Directions: Print the listing in full, exactly as it stands.

Information shown:

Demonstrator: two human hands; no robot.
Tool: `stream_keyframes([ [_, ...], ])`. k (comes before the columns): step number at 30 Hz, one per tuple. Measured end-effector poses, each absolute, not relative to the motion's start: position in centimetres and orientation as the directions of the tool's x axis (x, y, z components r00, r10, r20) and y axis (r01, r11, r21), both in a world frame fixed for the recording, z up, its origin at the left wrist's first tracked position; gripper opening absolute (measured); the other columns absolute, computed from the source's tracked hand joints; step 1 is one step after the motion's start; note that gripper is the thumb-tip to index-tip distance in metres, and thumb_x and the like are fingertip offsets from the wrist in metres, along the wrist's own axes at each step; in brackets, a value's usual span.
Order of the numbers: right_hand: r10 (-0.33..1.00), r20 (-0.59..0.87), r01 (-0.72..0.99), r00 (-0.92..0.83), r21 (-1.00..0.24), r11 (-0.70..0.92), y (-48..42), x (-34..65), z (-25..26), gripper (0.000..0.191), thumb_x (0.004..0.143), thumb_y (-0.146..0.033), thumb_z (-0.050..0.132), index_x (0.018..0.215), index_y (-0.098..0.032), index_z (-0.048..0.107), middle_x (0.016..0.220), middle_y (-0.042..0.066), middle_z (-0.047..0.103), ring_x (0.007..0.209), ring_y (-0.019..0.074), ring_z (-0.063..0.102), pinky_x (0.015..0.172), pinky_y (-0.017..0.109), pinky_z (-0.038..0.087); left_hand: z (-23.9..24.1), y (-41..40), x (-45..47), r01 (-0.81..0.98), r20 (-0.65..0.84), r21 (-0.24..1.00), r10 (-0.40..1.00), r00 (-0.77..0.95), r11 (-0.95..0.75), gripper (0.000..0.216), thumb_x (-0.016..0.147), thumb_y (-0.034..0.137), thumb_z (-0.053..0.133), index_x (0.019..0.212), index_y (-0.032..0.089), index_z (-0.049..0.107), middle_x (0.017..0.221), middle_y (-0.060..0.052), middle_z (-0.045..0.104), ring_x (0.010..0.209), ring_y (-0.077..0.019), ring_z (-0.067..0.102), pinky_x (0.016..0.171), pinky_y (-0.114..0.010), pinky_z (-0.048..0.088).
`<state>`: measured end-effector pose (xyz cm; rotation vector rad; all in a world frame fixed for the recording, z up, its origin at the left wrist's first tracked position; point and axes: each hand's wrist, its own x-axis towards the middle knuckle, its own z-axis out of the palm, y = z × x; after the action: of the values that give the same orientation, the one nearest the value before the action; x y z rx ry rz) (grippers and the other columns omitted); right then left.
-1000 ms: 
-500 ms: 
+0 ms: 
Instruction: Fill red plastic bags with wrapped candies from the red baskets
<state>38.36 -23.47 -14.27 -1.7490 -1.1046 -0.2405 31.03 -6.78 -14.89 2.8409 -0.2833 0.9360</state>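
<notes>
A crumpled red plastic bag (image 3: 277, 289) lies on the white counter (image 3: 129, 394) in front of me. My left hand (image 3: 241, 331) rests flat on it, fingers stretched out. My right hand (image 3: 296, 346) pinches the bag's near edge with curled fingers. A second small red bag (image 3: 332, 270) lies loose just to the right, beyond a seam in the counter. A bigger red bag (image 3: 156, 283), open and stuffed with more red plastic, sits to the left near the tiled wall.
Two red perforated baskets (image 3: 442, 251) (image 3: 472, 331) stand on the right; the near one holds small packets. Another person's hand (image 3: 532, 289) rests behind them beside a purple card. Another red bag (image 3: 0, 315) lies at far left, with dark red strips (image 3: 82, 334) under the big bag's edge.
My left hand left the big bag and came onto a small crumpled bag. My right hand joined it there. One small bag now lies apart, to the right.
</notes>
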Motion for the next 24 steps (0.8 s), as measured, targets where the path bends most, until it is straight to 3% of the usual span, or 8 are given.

Output for this exercise:
Demonstrator: two human hands; no robot.
Tool: `stream_keyframes([ [_, ...], ])`. k (comes before the columns): step number at 30 Hz, one per tuple. Measured end-effector poses, each absolute, not relative to the motion's start: position in centimetres and orientation as the directions of the tool's x axis (x, y, z components r00, r10, r20) and y axis (r01, r11, r21), both in a world frame fixed for the recording, z up, its origin at the left wrist's first tracked position; gripper opening absolute (measured); the other columns absolute, computed from the source's tracked hand joints; step 1 is one step after the motion's start; note that gripper is the thumb-tip to index-tip distance in metres, and thumb_x and the like are fingertip offsets from the wrist in metres, along the wrist's own axes at each step; in brackets, a value's usual span.
Order of the numbers: right_hand: r10 (-0.33..1.00), r20 (-0.59..0.87), r01 (-0.72..0.99), r00 (-0.92..0.83), r21 (-1.00..0.24), r11 (-0.70..0.92), y (-48..42), x (-34..65), z (-25..26), gripper (0.000..0.191), thumb_x (0.004..0.143), thumb_y (-0.146..0.033), thumb_z (-0.050..0.132), index_x (0.018..0.215), index_y (-0.098..0.032), index_z (-0.048..0.107), middle_x (0.016..0.220), middle_y (-0.042..0.066), middle_z (-0.047..0.103), ring_x (0.007..0.209), ring_y (-0.019..0.074), ring_z (-0.063..0.102), pinky_x (0.015..0.172), pinky_y (-0.017..0.109), pinky_z (-0.038..0.087); left_hand: z (-23.9..24.1), y (-41..40), x (-45..47), r01 (-0.81..0.98), r20 (-0.65..0.84), r21 (-0.24..1.00), r10 (-0.40..1.00), r00 (-0.77..0.95), r11 (-0.95..0.75), gripper (0.000..0.216), thumb_x (-0.016..0.147), thumb_y (-0.034..0.137), thumb_z (-0.053..0.133), index_x (0.019..0.212), index_y (-0.032..0.089), index_z (-0.049..0.107), middle_x (0.017..0.221), middle_y (-0.060..0.052), middle_z (-0.045..0.104), ring_x (0.010..0.209), ring_y (-0.077..0.019), ring_z (-0.067..0.102), pinky_x (0.016..0.171), pinky_y (-0.114..0.010), pinky_z (-0.048..0.088).
`<state>`: measured end-effector pose (xyz cm; rotation vector rad; all in a world frame fixed for the recording, z up, its origin at the left wrist's first tracked position; point and axes: each hand's wrist, its own x-axis towards the middle knuckle, its own z-axis out of the palm, y = z × x; after the action: of the values that give the same orientation, the one nearest the value before the action; x y z rx ry rz) (grippers and the other columns omitted); right then left.
-1000 ms: 
-500 ms: 
+0 ms: 
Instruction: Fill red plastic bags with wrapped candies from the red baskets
<state>38.36 -23.47 -14.27 -1.7490 -1.1046 -0.2405 31.03 -6.78 -14.89 2.8409 -0.2833 0.9360</state>
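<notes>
A crumpled red plastic bag (image 3: 277, 289) lies on the white counter (image 3: 129, 394) in front of me. My left hand (image 3: 241, 331) rests flat on it, fingers stretched out. My right hand (image 3: 296, 346) pinches the bag's near edge with curled fingers. A second small red bag (image 3: 332, 270) lies loose just to the right, beyond a seam in the counter. A bigger red bag (image 3: 156, 283), open and stuffed with more red plastic, sits to the left near the tiled wall.
Two red perforated baskets (image 3: 442, 251) (image 3: 472, 331) stand on the right; the near one holds small packets. Another person's hand (image 3: 532, 289) rests behind them beside a purple card. Another red bag (image 3: 0, 315) lies at far left, with dark red strips (image 3: 82, 334) under the big bag's edge.
My left hand left the big bag and came onto a small crumpled bag. My right hand joined it there. One small bag now lies apart, to the right.
</notes>
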Motion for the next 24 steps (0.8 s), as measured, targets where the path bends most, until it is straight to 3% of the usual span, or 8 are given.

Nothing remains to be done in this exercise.